Jeunes et télétravail font-ils bon ménage ?

25 février 2021

Les réticences liées au télétravail sont aujourd’hui connues. Quand certains s’inquiètent de leur équilibre entre vie professionnelle et vie personnelle, d’autres ont peur de passer pour des paresseux. La crise sanitaire de ces derniers mois a contraint la majeure partie de la population à travailler depuis son domicile, même si cette situation ne fait pas l’unanimité auprès de tous. Aussi, 62 % [1]des jeunes de la génération Y s’accommodent du travail en distanciel. Qu’en est-il de la position des autres ?

Besoins sociaux et d’estime

Il n’est pas juste de penser que les Millennials[2] sont plus friands du télétravail, car ils se sentent libres d’organiser leurs journées et qu’ils maîtrisent le numérique. Aussi, ils ont besoin de développer des relations avec les autres et d’être en lien direct avec leurs supérieurs hiérarchiques.
Dans les années 40 naissait la pyramide des besoins[3]. Parmi les cinq besoins fondamentaux, mis en avant par le psychologue américain Maslow, apparaissent en troisièmes et quatrièmes positions les besoins sociaux et le besoin d’estime. Ces besoins reposent majoritairement sur l’appartenance à un groupe, la reconnaissance et l’appréciation des autres. L’entreprise joue donc un rôle fondamental dans la construction sociale de ces jeunes travailleurs.

Aussi, il apparaît comme essentiel pour ces jeunes en début de carrière professionnelle que le besoin d’encadrement doit être présent, car ils sont à la recherche de leur place au sein de l’organisation. Ils ont besoin d’avoir un environnement cadré et rythmé pour se repérer dans leurs journées, éviter la monotonie et de ne pas perdre la notion du temps : arrivées et départs du bureau, pauses-déjeuner entre collègues, rituels quotidiens. N’oublions pas que les jeunes actifs sont également désireux de produire un travail de valeur à la vue de leurs collègues plus expérimentés et de leurs responsables. Pour s’épanouir professionnellement, l’encouragement et la reconnaissance leur sont indispensables.
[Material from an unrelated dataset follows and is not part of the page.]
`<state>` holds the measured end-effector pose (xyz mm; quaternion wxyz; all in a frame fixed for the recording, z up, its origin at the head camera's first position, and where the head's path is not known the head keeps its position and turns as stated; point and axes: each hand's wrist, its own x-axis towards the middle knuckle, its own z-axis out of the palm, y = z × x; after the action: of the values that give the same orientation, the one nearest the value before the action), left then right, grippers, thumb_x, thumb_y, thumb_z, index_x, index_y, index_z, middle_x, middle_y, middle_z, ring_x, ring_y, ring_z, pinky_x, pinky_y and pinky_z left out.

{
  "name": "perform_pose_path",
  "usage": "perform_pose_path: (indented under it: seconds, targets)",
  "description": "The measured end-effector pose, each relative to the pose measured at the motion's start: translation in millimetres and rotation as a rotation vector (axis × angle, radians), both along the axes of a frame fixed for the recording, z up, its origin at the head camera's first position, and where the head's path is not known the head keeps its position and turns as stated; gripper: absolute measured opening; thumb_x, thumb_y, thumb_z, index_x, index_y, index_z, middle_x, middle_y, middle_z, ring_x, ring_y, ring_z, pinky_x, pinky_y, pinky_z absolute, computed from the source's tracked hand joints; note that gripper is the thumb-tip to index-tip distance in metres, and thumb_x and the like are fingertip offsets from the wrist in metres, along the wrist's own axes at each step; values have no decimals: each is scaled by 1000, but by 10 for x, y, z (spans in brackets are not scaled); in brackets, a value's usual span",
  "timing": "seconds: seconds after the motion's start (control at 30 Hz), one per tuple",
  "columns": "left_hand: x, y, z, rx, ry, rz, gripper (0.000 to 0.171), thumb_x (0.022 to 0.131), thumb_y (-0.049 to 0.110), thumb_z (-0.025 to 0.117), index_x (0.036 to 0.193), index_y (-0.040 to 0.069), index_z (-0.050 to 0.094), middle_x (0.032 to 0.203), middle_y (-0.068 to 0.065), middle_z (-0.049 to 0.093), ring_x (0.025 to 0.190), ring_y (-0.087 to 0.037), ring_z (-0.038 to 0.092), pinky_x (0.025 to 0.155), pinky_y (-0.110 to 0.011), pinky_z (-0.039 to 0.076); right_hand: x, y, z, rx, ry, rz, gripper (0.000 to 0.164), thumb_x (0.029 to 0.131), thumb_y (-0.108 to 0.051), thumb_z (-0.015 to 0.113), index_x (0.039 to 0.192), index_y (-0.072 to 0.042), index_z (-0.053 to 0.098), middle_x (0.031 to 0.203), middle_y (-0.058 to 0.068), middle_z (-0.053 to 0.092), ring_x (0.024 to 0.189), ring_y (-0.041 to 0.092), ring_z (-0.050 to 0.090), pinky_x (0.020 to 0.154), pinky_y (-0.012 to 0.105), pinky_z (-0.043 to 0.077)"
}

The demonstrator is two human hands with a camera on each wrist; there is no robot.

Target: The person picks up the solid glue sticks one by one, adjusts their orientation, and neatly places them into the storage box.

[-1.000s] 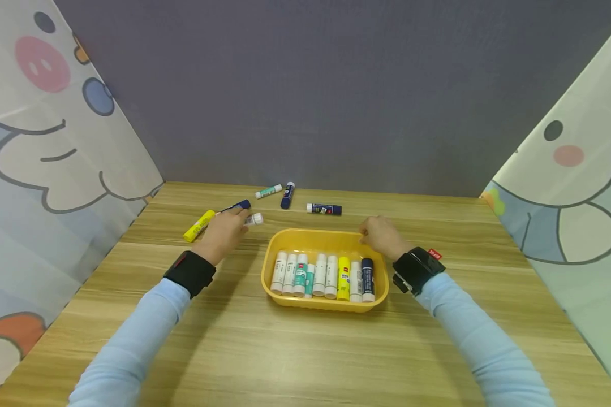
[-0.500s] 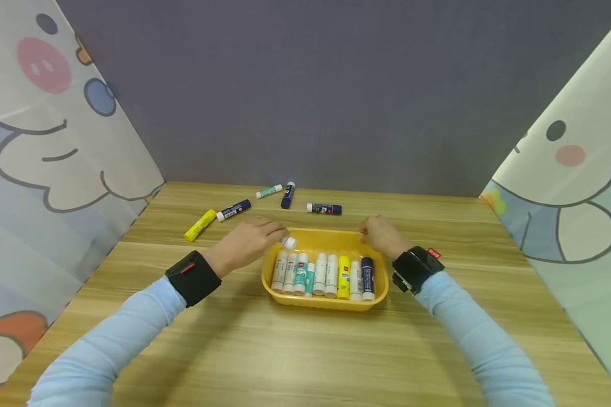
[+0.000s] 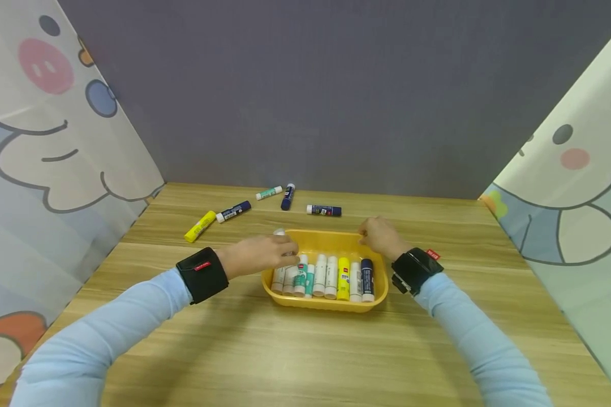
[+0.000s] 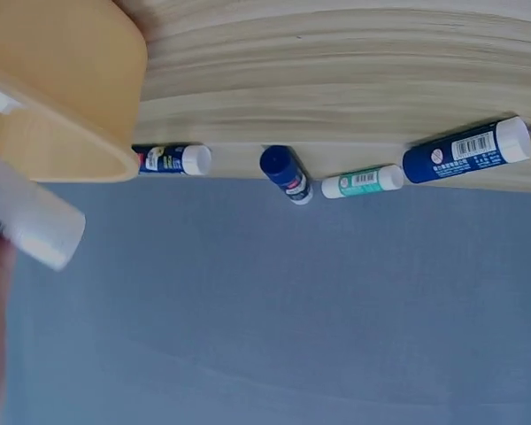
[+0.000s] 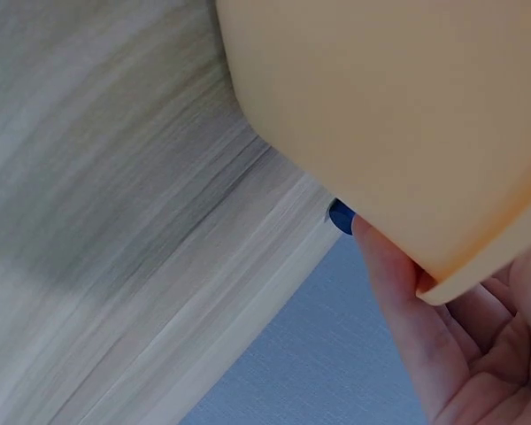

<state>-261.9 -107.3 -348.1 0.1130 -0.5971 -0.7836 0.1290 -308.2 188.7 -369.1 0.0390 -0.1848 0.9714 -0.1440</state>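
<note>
My left hand (image 3: 257,254) is over the left end of a yellow plastic basket (image 3: 326,241). It grips a white glue stick (image 4: 40,221), whose end points out past the fingers in the left wrist view. In the basket lies a row of several glue sticks, among them a yellow glue stick (image 3: 343,279) and a dark blue glue stick (image 3: 368,280). The hand hides the row's left part. At the far right corner my right hand (image 3: 384,237) pinches the rim, its thumb and fingers on either side of the basket wall (image 5: 380,124).
Behind the basket lie a navy glue stick (image 3: 324,210), another navy one standing out lengthwise, and a small teal glue stick (image 3: 269,193). Farther left are a blue-and-white glue stick (image 3: 233,211) and a yellow one. A grey panel (image 3: 305,102) rises at the table's back.
My left hand has carried the white glue stick from the table's left side rightward to above the basket's left end. My right hand has stayed on the rim.
</note>
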Motion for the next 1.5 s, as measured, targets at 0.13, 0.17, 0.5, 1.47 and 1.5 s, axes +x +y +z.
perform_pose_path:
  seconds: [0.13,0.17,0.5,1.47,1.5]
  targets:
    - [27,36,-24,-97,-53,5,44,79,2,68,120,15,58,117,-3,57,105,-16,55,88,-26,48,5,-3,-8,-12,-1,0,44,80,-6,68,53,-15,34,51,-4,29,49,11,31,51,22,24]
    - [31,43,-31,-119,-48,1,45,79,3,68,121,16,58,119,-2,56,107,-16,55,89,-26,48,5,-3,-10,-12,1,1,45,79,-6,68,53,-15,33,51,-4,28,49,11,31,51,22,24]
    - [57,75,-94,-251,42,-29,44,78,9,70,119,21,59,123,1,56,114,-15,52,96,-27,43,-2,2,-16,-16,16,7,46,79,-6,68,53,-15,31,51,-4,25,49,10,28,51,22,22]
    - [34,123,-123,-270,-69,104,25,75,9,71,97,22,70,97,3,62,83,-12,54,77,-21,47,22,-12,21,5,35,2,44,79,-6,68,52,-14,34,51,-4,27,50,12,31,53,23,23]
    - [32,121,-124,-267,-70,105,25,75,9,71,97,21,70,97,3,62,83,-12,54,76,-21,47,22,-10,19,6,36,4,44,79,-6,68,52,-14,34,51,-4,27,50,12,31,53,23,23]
Cet aspect est bien moins présent chez les salariés plus âgés, car pour la plupart leurs journées sont rythmées par les obligations familiales. D’autant plus, qu’ils maîtrisent déjà leur poste et ont, de ce fait, une plus grande marge d’autonomie, le télétravail leur permet ainsi d’être beaucoup plus productifs.

Nouvelle organisation

Le travail à distance nécessite un réaménagement organisationnel tant pour les managers que pour ses collaborateurs. La perte de lien social n’est pas due au télétravail, mais de l’organisation interne et de la place de chacun dans cette nouvelle organisation. Le manager joue un rôle important et protecteur pour ces jeunes professionnels. Aussi, il doit leur donner des responsabilités dans un cadre confortable, sécurisant et rassurant pour développer leur autonomie. Aussi, voici différentes pistes de réflexion :

  • Des plages horaires fixes et d’autres variables basées sur la confiance.
  • Une écoute active des collaborateurs, le manager est un rôle de soutien et de facilitation, sans surveillance excessive.
  • Des rituels quotidiens pour cadrer les journées, entretenir les liens sociaux et stimuler la productivité de chacun. Par exemple, une visioconférence-équipe le matin pour donner les objectifs journaliers et en fin d’après-midi pour échanger plus librement.
  • Des moments de partages où l’équipe pourrait se retrouver physiquement.
  • Des lieux de travail autre que les bureaux standards (Flex office, coworking) pour promouvoir le travail collaboratif axé sur les rencontres.

En France, il y a une forte culture du travail en présentiel. Aussi, le télétravail n’est pas un obstacle au développement d’une entreprise. Le distanciel doit être centré sur l’humain, les évolutions socioprofessionnelles et suppose une adaptation de la culture de l’entreprise. Il y a, certes, des inconvénients mais ce mode de travail à haut potentiel peut être développé au sein des entreprises pour un travail collaboratif efficace.


[1] Selon une étude de Choose My Company menée en juin 2020, les profils technologiques sont les moins convaincus par le télétravail.

[2] Les milléniaux ou génération Y, regroupent l’ensemble des personnes nées entre le début des années 1980 et la fin des années 1990.

[3] La pyramide de Maslow développée par Abraham Maslow. En 1943, est une représentation pyramidale de la hiérarchie des besoins, une théorie de la motivation.